В заливе темной воды поднимался в темное небо яркий источник света, надежный маяк, который каждый мог видеть. Леон остановился и облокотился на канат, наконец-то ощутив покой.

— Миледи, — пробормотал он. Именно так он думал о статуе Свободы с того самого момента, как только увидел ее. Ему было двенадцать лет, когда мать одним солнечным воскресеньем привезла его сюда на пароме из Нью-Джерси. Эти еженедельные воскресные экскурсии были самыми приятными моментами за всю неделю. Они были особенно увлекательными еще и потому, что мать его была преподавателем искусства в высшей школе, однако — Леон смутно понимал это уже тогда — никогда не показывала, что чему-то его учит, просто очень естественно говорила обо всем, что они видели, будто любознательный и верный друг. Хотя статуя Свободы была лишь одним из чудес, которые показала ему мать, он сразу же почувствовал к ней привязанность, уже не покидавшую его никогда. Теперь он ощущал даже некоторую неловкость за то, что до сих пор испытывает глубокие чувства к тому, что со временем научился называть «китчем». Он стеснялся признаться, что до сих пор помнит каждое слово из стихотворения Эммы Лазарус, выгравленного на постаменте статуи. Леон поймал себя на том, что тихонько повторяет четверостишие:

…Сильная женщина с факелом, чье пламя
Есть пойманная молния, и ее имя —
Мать беженцев. Из ее вытянутой руки
Исходит радушие, обращенное ко всему миру…

Бессознательной молитвой перед статуей, перед идеей, перед страной, сделавшей эту идею реальностью, перед матерью и своим детством — так звучали для него эти слова. Но было в его голосе и отчаяние. В этот редкий, странный момент оно свидетельствовало о том, что ни на одну из своих детских молитв он так и не получил ответа. И никогда не получит. Потому что единственными богами, перед которыми он когда-либо преклонялся, были боги, вылепленные древними мастерами.
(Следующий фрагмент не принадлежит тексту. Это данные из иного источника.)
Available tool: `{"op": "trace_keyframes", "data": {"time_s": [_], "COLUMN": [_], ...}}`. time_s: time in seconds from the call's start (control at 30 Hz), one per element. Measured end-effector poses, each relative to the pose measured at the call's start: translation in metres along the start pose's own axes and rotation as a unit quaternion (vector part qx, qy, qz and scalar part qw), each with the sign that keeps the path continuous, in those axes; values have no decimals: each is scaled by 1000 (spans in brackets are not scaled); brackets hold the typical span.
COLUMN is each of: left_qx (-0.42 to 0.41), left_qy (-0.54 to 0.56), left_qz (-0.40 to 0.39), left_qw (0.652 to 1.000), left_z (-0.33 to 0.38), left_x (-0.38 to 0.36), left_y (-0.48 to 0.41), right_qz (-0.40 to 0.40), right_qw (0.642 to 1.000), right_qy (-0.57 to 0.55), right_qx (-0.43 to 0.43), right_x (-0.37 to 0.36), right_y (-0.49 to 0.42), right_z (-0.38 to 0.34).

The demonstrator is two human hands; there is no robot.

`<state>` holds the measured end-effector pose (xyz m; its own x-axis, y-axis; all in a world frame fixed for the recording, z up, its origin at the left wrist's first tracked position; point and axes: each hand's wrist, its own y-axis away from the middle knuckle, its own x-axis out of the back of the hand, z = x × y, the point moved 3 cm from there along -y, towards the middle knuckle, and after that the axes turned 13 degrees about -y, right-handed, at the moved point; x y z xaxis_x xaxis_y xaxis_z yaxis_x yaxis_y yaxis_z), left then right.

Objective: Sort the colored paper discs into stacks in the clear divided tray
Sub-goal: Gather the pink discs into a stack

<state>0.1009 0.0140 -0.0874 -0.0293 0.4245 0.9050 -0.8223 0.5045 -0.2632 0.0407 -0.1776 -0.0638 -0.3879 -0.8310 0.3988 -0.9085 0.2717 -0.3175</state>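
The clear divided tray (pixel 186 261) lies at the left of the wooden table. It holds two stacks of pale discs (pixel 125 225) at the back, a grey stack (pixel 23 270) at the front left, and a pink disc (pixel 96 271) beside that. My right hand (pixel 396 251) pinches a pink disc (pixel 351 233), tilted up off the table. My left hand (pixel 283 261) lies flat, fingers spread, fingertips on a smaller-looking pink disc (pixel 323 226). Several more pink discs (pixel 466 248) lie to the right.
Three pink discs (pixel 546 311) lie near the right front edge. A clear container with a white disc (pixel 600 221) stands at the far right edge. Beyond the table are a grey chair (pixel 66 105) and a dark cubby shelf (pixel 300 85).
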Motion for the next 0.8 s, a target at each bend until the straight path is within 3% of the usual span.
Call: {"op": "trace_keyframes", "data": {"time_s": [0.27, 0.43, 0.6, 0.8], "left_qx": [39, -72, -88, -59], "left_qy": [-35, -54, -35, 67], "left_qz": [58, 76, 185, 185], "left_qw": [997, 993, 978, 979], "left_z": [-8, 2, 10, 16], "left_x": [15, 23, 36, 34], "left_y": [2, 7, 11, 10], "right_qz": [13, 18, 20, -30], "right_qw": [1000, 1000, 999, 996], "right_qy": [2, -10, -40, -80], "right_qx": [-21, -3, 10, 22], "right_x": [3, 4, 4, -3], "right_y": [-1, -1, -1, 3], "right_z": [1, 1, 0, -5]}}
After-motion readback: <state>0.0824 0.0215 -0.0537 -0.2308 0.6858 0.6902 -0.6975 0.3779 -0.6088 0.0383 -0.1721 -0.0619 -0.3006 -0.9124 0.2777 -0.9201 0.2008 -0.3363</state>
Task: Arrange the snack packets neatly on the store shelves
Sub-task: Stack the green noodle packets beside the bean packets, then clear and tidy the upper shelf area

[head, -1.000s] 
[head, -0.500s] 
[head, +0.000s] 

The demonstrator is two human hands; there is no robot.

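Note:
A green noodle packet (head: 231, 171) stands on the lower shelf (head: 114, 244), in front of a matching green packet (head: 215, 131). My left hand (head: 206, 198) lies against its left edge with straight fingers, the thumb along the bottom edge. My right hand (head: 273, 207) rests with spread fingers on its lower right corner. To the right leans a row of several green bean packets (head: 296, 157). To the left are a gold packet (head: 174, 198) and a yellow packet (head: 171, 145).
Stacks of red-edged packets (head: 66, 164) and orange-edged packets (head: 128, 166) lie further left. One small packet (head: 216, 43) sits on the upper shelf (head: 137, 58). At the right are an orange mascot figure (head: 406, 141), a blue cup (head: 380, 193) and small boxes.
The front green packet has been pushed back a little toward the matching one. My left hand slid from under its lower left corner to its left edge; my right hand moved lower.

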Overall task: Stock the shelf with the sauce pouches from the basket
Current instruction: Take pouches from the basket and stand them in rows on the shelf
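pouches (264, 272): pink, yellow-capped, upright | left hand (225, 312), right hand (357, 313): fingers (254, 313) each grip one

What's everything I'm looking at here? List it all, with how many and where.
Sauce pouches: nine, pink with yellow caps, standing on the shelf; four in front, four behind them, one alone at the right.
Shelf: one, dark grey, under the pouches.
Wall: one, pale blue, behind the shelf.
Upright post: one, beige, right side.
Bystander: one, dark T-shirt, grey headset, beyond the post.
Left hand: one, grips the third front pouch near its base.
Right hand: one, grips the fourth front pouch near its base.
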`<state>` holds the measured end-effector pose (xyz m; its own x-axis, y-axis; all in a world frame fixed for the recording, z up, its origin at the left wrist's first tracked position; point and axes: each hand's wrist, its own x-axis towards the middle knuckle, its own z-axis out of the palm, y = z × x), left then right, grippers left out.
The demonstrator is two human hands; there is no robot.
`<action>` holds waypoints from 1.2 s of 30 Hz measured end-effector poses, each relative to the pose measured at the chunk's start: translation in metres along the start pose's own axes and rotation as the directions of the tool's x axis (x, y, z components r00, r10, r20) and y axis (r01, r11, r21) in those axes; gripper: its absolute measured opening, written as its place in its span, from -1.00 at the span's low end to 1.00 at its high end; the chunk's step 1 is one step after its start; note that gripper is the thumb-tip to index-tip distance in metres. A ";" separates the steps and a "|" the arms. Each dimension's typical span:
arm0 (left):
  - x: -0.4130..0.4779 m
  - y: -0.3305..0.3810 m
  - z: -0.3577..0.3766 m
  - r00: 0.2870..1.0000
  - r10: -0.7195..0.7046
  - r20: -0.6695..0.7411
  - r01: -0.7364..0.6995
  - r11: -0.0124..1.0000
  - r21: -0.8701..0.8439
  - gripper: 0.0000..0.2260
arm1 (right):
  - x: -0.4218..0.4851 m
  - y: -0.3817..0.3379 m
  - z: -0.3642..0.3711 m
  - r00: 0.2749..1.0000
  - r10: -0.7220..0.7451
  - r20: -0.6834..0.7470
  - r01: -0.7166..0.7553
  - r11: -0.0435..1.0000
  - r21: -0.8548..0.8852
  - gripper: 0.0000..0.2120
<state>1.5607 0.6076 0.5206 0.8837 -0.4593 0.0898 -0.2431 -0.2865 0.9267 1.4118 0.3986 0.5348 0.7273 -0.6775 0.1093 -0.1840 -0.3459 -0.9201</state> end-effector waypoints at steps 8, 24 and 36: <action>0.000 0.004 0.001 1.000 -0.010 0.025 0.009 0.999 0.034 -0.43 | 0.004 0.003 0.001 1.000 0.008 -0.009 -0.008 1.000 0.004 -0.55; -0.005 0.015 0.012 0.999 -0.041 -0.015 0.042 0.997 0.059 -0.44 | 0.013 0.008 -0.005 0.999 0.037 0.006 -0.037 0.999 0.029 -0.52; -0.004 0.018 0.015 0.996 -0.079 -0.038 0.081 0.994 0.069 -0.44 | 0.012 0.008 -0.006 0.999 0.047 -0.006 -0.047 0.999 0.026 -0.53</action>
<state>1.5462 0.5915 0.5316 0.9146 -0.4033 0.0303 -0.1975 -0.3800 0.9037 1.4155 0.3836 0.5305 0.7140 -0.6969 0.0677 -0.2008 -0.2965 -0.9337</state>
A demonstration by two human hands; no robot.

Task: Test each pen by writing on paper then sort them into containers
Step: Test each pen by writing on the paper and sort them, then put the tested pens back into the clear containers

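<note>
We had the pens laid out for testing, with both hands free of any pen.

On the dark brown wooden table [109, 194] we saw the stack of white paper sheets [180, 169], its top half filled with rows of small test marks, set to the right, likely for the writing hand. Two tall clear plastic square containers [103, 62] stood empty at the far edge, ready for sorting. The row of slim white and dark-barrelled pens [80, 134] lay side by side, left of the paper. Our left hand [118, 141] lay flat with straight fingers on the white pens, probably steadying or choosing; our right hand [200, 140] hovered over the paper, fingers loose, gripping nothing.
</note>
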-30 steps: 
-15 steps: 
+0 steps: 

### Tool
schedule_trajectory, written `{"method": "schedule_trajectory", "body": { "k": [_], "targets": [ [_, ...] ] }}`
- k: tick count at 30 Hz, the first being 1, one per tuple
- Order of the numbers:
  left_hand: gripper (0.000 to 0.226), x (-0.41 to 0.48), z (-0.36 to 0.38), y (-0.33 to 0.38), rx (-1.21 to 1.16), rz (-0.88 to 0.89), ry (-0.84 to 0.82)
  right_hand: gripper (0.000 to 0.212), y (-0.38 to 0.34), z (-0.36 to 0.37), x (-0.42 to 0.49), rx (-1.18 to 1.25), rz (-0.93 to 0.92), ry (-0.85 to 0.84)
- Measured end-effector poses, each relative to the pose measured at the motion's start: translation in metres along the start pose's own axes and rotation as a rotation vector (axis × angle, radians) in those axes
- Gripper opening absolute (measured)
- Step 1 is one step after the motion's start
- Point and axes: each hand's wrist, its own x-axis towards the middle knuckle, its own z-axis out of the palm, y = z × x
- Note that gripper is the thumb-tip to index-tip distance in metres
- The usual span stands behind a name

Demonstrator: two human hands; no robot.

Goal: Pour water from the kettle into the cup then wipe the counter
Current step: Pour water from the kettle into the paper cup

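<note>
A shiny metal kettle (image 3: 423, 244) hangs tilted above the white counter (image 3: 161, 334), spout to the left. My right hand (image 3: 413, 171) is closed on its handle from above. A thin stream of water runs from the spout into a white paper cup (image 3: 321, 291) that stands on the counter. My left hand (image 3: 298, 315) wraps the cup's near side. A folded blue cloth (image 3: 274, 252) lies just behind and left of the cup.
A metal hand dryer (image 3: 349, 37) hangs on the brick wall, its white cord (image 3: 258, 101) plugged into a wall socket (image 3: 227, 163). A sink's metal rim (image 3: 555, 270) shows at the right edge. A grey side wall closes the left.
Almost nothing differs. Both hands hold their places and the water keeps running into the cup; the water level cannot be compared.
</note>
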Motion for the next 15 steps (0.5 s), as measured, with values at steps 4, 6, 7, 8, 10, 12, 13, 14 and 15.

Со временем Леон понял: эти великие, исторические работы, которые он так обожал ребенком, были идеалами, и ни одному человеку не дано подняться до их высоты. Почему же у греков это, кажется, получилось? Он ненавидел их за то, что когда-то верил — это достижимо. Неописуемый трепет, который Леон ребенком испытывал перед этими творениями, далеко превосходил просто восторг от созерцания совершенной формы. Он обожал их, не понимая, что в основе его обожания лежит способность этих скульпторов видеть человеческое благородство как естественное условие существования.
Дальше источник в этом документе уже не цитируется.